Using the listing below, return each line exactly as it reads.

DATA SECTION Block Start

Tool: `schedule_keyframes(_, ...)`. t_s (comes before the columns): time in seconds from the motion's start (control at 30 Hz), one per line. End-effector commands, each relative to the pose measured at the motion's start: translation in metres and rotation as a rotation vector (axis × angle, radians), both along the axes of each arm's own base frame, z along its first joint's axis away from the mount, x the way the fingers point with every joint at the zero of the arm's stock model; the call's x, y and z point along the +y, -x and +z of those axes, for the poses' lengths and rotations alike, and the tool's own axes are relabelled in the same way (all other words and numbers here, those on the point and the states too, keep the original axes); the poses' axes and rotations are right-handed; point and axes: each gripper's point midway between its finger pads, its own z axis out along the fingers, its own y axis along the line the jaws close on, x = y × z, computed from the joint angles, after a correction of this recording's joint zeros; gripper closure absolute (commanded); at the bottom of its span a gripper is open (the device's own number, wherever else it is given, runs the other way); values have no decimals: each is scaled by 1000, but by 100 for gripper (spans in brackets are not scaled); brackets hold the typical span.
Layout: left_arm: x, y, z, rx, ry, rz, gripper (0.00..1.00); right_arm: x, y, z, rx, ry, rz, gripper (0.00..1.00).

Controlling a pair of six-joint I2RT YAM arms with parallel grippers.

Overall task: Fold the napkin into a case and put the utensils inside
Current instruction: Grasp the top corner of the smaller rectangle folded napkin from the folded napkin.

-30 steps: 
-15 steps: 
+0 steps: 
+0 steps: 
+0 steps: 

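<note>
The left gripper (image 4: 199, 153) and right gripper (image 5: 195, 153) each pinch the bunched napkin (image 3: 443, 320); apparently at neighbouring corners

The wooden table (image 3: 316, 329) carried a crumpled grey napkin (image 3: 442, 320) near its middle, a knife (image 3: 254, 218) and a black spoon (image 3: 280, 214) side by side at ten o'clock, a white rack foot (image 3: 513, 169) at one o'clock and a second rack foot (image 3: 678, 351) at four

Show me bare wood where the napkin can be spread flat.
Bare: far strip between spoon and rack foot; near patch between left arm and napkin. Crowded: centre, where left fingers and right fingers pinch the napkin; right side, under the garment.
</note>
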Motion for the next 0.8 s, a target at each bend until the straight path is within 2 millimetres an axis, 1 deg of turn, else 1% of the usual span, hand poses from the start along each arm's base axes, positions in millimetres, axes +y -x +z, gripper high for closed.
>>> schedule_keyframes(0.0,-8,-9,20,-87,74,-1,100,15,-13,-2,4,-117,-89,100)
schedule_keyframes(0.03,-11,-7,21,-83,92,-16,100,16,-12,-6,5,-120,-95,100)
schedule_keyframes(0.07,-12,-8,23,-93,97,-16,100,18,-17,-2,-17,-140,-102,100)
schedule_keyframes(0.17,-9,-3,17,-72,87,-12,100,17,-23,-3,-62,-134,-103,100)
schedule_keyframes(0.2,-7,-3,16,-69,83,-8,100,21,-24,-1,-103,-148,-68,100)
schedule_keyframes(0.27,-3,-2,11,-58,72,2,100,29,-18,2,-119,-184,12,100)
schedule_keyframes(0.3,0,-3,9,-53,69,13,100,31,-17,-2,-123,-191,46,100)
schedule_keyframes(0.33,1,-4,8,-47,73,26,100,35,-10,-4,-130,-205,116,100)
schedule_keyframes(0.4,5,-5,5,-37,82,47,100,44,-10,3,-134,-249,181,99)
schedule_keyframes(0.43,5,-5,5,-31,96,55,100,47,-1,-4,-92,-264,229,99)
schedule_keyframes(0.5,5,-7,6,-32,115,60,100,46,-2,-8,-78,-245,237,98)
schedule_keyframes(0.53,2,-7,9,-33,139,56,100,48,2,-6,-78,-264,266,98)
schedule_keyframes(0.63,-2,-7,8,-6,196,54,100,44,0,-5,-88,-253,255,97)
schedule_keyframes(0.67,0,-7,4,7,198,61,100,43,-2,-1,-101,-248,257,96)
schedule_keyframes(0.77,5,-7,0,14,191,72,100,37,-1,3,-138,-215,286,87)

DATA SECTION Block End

*OUTPUT BELOW:*
Tool: `schedule_keyframes(_, ...)`. t_s (comes before the columns): time in seconds from the motion's start (control at 30 Hz), one per line. End-effector commands, each relative to the pose measured at the motion's start: translation in metres and rotation as a rotation vector (axis × angle, radians), both along the axes of each arm's own base frame, z along its first joint's axis away from the mount, x the way the fingers point with every joint at the zero of the arm's stock model; the call's x, y and z point along the +y, -x and +z of those axes, for the poses' lengths and rotations alike, and the tool's own axes are relabelled in the same way (all other words and numbers here, those on the point and the states too, keep the original axes); the poses' axes and rotations are right-handed; point and axes: each gripper's point midway between its finger pads, its own z axis out along the fingers, its own y axis along the line the jaws close on, x = y × z, computed from the joint angles, after a correction of this recording's joint zeros; gripper closure absolute (commanded); at the bottom of its span a gripper is open (the device's own number, wherever else it is given, runs the other way); values have no decimals: each is scaled by 1000, but by 100 for gripper (spans in brackets are not scaled); brackets hold the typical span.
Layout: left_arm: x, y, z, rx, ry, rz, gripper (0.00..1.00); right_arm: x, y, z, rx, ry, rz, gripper (0.00..1.00).

Controlling a pair of six-joint I2RT YAM arms with parallel grippers.

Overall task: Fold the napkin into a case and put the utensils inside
Current instruction: Grasp the top corner of the smaller rectangle folded napkin from the folded napkin.

-30 steps: 
-15 steps: 
+0 steps: 
+0 steps: 
+0 steps: 

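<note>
The left gripper (image 4: 199, 153) and right gripper (image 5: 195, 153) each pinch the bunched napkin (image 3: 443, 320); apparently at neighbouring corners

The wooden table (image 3: 316, 329) carried a crumpled grey napkin (image 3: 442, 320) near its middle, a knife (image 3: 254, 218) and a black spoon (image 3: 280, 214) side by side at ten o'clock, a white rack foot (image 3: 513, 169) at one o'clock and a second rack foot (image 3: 678, 351) at four

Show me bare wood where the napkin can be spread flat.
Bare: far strip between spoon and rack foot; near patch between left arm and napkin. Crowded: centre, where left fingers and right fingers pinch the napkin; right side, under the garment.
</note>
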Motion for the next 0.8 s, a target at each bend until the straight path is within 2 millimetres an axis, 1 deg of turn, else 1% of the usual span, hand poses from the start along each arm's base axes, positions in millimetres, axes +y -x +z, gripper high for closed.
>>> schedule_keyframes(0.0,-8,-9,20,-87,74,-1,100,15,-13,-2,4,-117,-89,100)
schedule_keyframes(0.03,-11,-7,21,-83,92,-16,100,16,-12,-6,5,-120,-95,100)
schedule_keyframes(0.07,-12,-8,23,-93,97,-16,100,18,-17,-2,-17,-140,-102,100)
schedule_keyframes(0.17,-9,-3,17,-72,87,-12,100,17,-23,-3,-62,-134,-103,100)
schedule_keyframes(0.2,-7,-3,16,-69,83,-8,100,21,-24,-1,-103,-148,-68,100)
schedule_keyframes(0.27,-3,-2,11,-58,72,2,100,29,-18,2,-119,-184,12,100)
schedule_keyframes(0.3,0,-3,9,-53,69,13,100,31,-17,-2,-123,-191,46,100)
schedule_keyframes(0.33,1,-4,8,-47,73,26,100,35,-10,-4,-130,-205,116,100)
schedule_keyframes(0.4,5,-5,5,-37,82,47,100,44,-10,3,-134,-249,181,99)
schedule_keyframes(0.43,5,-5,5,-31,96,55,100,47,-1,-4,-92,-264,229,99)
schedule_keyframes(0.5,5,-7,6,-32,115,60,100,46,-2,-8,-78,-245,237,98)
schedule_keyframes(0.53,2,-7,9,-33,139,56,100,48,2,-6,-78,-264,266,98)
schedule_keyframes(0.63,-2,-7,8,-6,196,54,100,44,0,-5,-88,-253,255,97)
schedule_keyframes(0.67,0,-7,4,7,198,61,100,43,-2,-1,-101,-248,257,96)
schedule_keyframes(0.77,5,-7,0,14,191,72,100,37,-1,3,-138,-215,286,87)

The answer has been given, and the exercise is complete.